In our ever-challenging industry, hospitals across the country have begun to enhance their capabilities in the cath lab by augmenting like-volume procedures. Typically, cardiac procedures such as diagnostic catheterizations and coronary intervention (i.e., PCI) have ruled lab utilization, but due to declining inpatient volume trends, technology advances, and focus on more complex procedures such as structural heart, Corazon has seen stagnant volume. In order to stay productive, cath labs should look beyond PCI into the untapped market of peripheral vascular.
The Clinical Case
Peripheral vascular, specifically peripheral artery disease (PAD) is a natural progression as the similarities to coronary artery disease (CAD) are strikingly similar. In fact, the correlation is so strong that the proportion of vascular patients with coronary artery disease and/or cardiovascular disease = 63%! Other extraordinary facts include:
- Approximately 50% of patients with peripheral arterial disease (PAD) are asymptomatic1
- Lower extremity peripheral arterial disease (PAD) affects approximately 10% of the American population, with 30% to 40% of these patients presenting with claudication symptoms.

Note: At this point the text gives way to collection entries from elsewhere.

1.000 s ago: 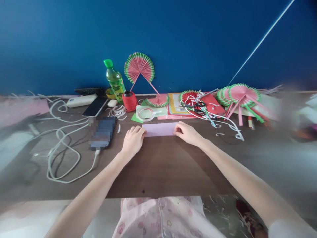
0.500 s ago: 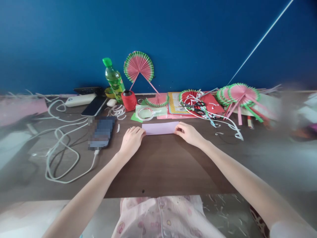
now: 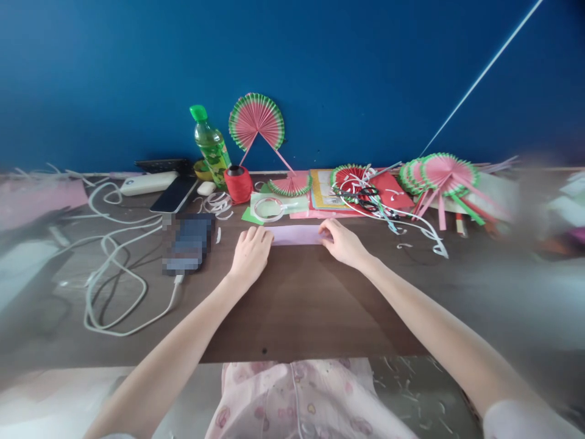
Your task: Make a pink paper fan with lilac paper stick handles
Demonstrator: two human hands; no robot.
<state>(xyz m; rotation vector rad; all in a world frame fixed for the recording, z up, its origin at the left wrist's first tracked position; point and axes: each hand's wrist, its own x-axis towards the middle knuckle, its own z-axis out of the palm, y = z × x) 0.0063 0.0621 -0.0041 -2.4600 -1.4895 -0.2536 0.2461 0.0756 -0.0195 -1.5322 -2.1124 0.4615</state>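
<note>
A strip of purple paper (image 3: 296,235) lies lengthwise across the table in front of me. At its left end is my left hand (image 3: 252,251), closed with the fingertips on the paper and covering that end. My right hand (image 3: 340,242) pinches the right end between thumb and fingers. Just behind the strip are a roll of clear tape (image 3: 269,209) and light green paper (image 3: 299,205).
On the left are a phone (image 3: 191,242) and a looped white cable (image 3: 146,299). Along the back stand a green bottle (image 3: 212,146), a red spool (image 3: 238,185) and a pleated paper fan (image 3: 256,122). Scissors (image 3: 365,198) and stacked fans (image 3: 441,174) lie right.
My left hand has slid right and inward over the paper's left end, so less of the strip shows. My right hand has shifted slightly left, still at its end.
</note>
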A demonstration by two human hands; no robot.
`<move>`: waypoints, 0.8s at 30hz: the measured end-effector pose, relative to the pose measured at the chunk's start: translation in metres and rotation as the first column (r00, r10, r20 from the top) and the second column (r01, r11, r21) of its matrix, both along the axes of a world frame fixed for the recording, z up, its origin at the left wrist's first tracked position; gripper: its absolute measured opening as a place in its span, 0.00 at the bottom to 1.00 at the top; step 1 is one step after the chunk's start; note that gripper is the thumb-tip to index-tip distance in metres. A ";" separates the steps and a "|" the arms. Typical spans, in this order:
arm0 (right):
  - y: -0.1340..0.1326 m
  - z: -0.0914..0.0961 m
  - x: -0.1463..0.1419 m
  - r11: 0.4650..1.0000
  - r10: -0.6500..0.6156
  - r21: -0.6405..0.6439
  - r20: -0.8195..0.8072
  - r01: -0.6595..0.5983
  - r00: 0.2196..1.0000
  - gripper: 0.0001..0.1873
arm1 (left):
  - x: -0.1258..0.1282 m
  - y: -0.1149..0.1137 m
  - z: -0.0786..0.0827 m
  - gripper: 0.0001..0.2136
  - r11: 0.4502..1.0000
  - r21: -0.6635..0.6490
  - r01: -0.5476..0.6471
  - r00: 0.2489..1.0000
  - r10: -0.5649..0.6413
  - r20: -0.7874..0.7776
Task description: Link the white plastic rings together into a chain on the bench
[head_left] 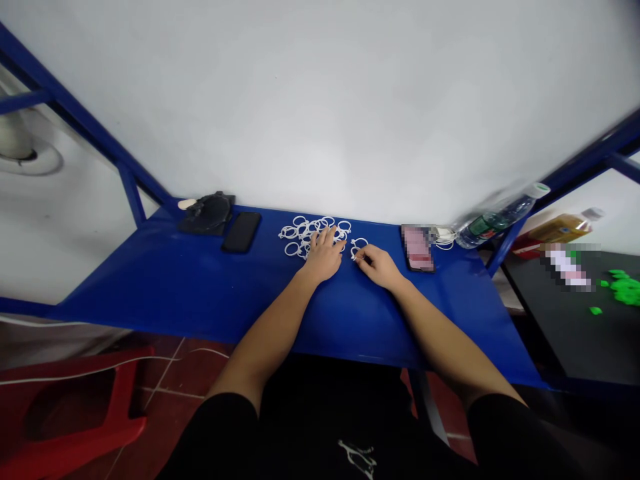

The prevalence of PAD increases with age and the number of vascular risk factors such as smoking, diabetes, hypertension1
- Studies have shown that if a patient has CAD, there is a 20% chance of accompanying PAD. However, in the case of PAD, there is an 80% chance of CAD3
The Business Case
- National ratio of vascular to cardiac procedures is 1.2:12
- Vascular services offer the highest global hospital margin to FTE of all specialty service lines4
- Minimal capital investment is required, particularly if the existing imaging equipment in the cath lab is adequate
- The majority of peripheral arterial procedures are outpatient = ~80% nationally
- Hospital outpatient contribution margin per case for a peripheral vascular intervention with stent = ~$2,000
- Specialists in Interventional Cardiology, Interventional Radiology, and Vascular Surgery are trained to perform peripheral vascular procedures.
Peripheral vascular has been, and continues to be, an untapped and under-diagnosed market. Even as long as 20 years ago, Corazon referred to vascular as “the diamond in the rough” due to the great volume and revenue potential that exists, again without much capital investment in the instance of a well-equipped lab.
Have you identified the opportunity in your hospital? If so, what has been your experience with ramping-up to the potential that exists? If not, what can Corazon do to help identify the opportunity in your market?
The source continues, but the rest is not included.